**Task directions**: Please give back, exactly as written, the lines from the line with "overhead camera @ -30" to the line with "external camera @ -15" in the listing below, leaving out all pictures.

--

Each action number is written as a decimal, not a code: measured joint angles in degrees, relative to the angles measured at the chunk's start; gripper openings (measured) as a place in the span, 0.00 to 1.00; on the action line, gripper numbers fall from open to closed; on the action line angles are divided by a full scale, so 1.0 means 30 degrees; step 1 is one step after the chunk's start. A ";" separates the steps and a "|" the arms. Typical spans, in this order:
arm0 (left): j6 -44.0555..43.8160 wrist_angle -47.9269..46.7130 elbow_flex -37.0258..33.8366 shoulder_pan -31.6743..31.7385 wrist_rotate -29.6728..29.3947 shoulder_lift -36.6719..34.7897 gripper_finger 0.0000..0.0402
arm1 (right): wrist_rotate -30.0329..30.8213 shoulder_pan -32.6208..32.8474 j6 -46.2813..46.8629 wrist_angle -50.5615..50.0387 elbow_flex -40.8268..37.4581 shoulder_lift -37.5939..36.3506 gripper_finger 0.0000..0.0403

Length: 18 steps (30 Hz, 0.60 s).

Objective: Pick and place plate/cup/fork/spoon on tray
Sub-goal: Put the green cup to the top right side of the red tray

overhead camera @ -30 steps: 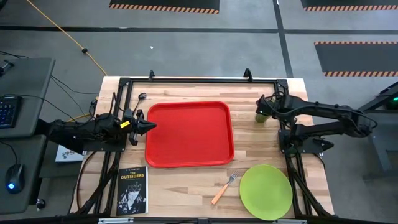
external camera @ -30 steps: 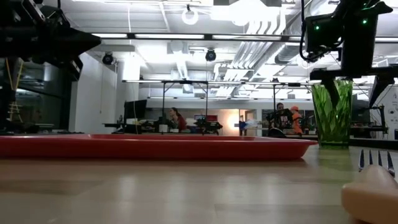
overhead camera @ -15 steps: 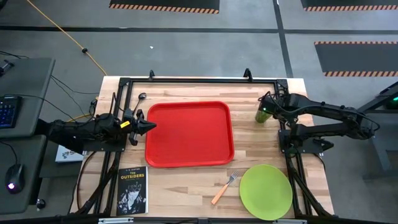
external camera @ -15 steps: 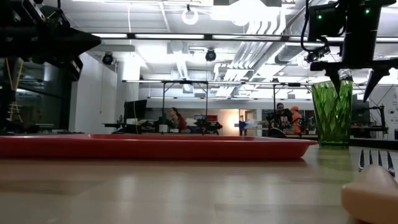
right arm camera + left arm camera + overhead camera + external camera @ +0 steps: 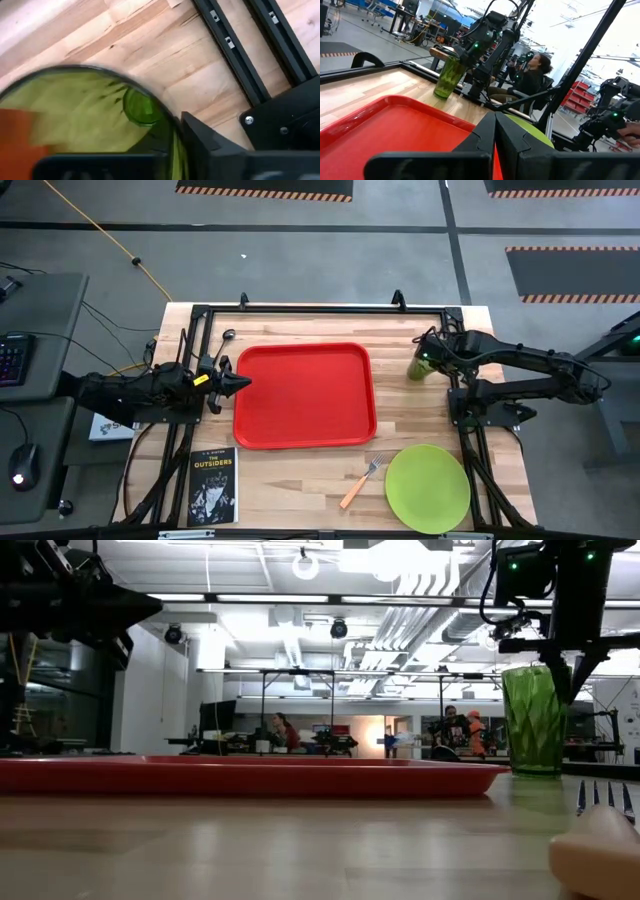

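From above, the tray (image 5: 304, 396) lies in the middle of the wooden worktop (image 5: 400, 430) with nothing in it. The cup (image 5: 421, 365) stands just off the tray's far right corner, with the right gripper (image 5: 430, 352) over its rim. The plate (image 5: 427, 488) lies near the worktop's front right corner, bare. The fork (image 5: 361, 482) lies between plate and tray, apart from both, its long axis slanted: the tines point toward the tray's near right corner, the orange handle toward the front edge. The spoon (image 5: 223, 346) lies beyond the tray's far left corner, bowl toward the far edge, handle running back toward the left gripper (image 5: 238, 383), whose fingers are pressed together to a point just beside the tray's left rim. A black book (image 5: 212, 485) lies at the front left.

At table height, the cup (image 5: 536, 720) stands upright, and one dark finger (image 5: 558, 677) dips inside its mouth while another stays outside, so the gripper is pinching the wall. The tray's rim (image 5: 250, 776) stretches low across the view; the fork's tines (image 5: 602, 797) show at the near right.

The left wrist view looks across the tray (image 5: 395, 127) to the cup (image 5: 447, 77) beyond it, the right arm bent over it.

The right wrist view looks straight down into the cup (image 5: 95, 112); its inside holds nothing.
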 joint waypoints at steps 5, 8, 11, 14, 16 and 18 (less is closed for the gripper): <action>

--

**Response to this task**:
overhead camera @ -30 steps: 
external camera @ -30 steps: 
overhead camera @ -15 steps: 
external camera @ -15 steps: 

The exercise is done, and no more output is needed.